──────── Source material

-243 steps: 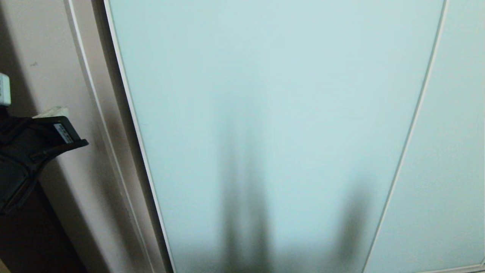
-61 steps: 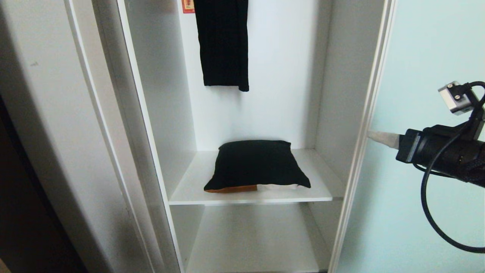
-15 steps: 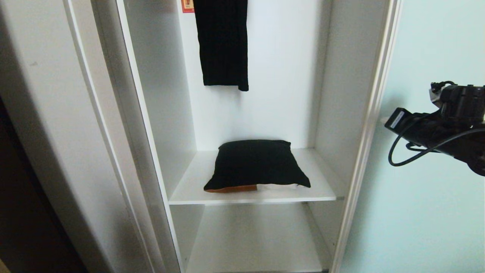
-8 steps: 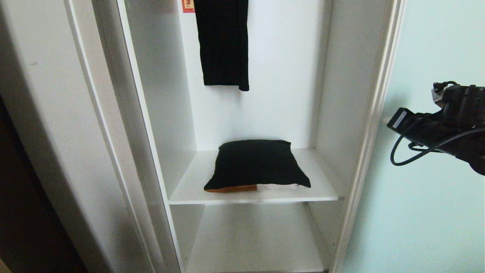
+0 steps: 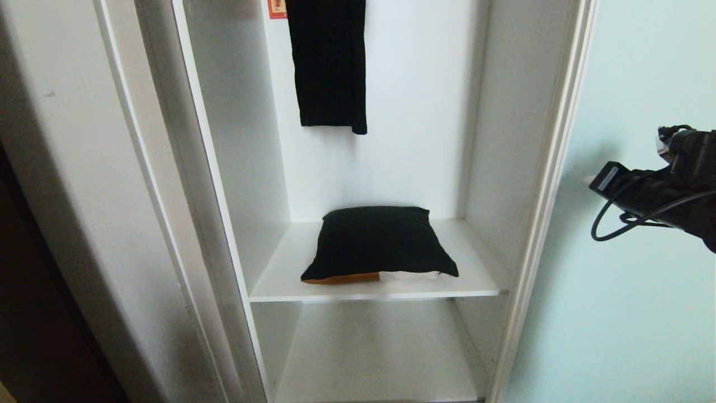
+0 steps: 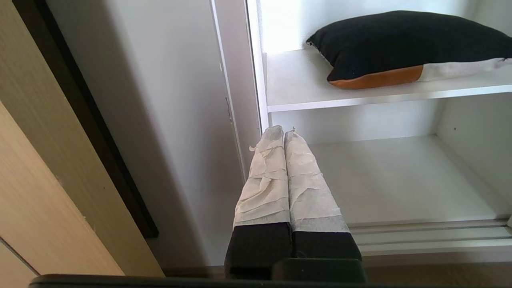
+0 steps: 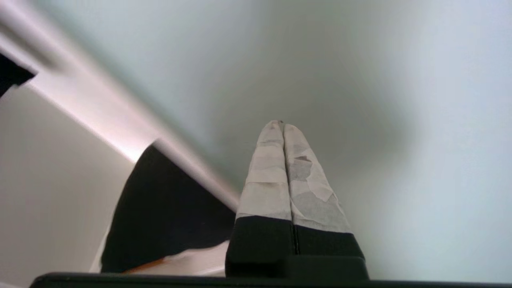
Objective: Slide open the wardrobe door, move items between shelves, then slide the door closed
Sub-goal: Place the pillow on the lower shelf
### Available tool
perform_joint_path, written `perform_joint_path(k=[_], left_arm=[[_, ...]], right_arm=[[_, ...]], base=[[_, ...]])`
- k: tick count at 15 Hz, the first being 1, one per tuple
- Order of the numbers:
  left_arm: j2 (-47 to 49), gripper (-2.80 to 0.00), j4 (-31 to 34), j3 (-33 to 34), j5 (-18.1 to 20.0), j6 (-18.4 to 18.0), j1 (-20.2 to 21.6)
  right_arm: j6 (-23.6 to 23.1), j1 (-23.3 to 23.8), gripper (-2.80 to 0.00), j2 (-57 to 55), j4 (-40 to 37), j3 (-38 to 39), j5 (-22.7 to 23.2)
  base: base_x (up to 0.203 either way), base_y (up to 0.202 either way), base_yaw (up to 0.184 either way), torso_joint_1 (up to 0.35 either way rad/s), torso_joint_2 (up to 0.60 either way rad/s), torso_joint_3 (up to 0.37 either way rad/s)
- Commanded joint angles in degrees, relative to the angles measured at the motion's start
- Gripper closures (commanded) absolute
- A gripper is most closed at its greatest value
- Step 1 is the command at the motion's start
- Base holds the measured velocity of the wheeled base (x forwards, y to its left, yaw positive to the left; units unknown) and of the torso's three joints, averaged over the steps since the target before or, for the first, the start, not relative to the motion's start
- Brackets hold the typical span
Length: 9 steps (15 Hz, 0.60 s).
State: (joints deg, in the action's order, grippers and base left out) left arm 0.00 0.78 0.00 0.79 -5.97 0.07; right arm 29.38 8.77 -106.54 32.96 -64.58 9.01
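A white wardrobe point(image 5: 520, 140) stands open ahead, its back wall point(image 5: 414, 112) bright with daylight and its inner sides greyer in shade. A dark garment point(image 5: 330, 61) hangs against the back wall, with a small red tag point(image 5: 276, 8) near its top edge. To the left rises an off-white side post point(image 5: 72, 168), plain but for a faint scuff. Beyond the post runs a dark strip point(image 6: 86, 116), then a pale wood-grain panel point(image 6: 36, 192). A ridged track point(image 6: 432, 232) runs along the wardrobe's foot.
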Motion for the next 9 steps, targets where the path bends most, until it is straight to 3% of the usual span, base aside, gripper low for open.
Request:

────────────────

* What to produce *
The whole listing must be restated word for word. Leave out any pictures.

* Response for this exercise *
-243 steps: 
-61 steps: 
-15 steps: 
-8 steps: 
+0 steps: 
+0 steps: 
+0 steps: 
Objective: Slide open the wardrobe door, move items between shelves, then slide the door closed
Sub-goal: Place the pillow on the lower shelf
### Available tool
perform_joint_path, written `perform_joint_path(k=[_], left_arm=[[_, ...]], right_arm=[[_, ...]], base=[[_, ...]])`
- k: tick count at 15 Hz, the first being 1, one per tuple
- Order of the numbers:
  left_arm: j2 (-47 to 49), gripper (-2.80 to 0.00), j4 (-31 to 34), j3 (-33 to 34), j5 (-18.1 to 20.0), j6 (-18.4 to 18.0), j1 (-20.2 to 21.6)
  right_arm: j6 (-23.6 to 23.1), j1 (-23.3 to 23.8), gripper (-2.80 to 0.00), j2 (-57 to 55), j4 (-40 to 37), j3 (-38 to 39), j5 (-22.7 to 23.2)
  base: base_x (up to 0.203 either way), base_y (up to 0.202 either way), base_yaw (up to 0.184 either way), torso_joint_1 (up to 0.35 either way rad/s), torso_joint_2 (up to 0.60 either way rad/s), torso_joint_3 (up to 0.37 either way rad/s)
- Commanded joint angles in degrees, relative to the angles measured at the motion's start
- Gripper closures (commanded) absolute
- A gripper is most closed at its greatest value
- Step 1 is the command at the motion's start
- Base holds the measured velocity of the wheeled base (x forwards, y to its left, yaw positive to the left; units unknown) and of the torso's three joints, averaged over the steps since the target before or, for the first, the start, not relative to the motion's start
- Brackets hold the typical span
Length: 9 steps (15 Hz, 0.60 s).
State: (joints deg, in the action's order, grippers and base left out) left arm 0.00 0.78 0.00 0.79 -5.97 0.07; right arm 29.38 8.77 -106.54 32.96 -64.58 9.01
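A white wardrobe point(image 5: 520, 140) stands open ahead, its back wall point(image 5: 414, 112) bright with daylight and its inner sides greyer in shade. A dark garment point(image 5: 330, 61) hangs against the back wall, with a small red tag point(image 5: 276, 8) near its top edge. To the left rises an off-white side post point(image 5: 72, 168), plain but for a faint scuff. Beyond the post runs a dark strip point(image 6: 86, 116), then a pale wood-grain panel point(image 6: 36, 192). A ridged track point(image 6: 432, 232) runs along the wardrobe's foot.
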Motion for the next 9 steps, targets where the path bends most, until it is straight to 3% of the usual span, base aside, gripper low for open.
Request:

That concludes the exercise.